When you come across the scene, and you think to yourself, "self, this would make a rockin' HDR!" set up your pod and compose. Then, photograph your subjects, exposing correctly for them. Forget about overall exposure, just get them right. Shoot in RAW so that you have max info available to you in the digi-darkroom.

After you shoot your subjects, direct them out of frame (if you know them or are feeling brave) or exercise that all-to-critical photog skill called patience and wait for the zone to clear. Then shoot your brackets.

Take it all back home and load up your fav software. Here's where it gets intense. Create your HDR of scene from your brackets. Do this first as you will have to match your subjects later. After you are happy with scene, bring in your subject frame. New layer...mask...clean. Your goal is to wipe out background but leave your subjects. Use a soft brush. Make transitions and blends look natural.
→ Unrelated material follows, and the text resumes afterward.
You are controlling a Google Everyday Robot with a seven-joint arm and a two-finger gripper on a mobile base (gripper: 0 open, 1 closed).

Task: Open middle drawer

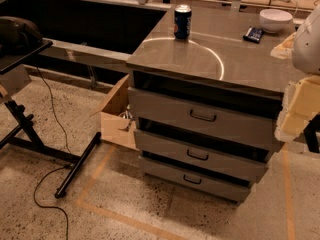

Once your mask is good, it's time to breath life into this layer. Curves, channels and sat is the best way to go on this as well. (A work around is to open your subject file, create "brackets" within RAW, save as, then make an "HDR" from those new files. Try to match it to the true HDR of the scene, then proceed with the mask.)

This takes time, but will yield the results you're looking for.

You can also invest in a battery pack and a pro-level strobe with lightning fast recycle times, bracket burst fire on your loved ones, shell out the cash for burnt retina repair, and HDR blend those pics. Just saying...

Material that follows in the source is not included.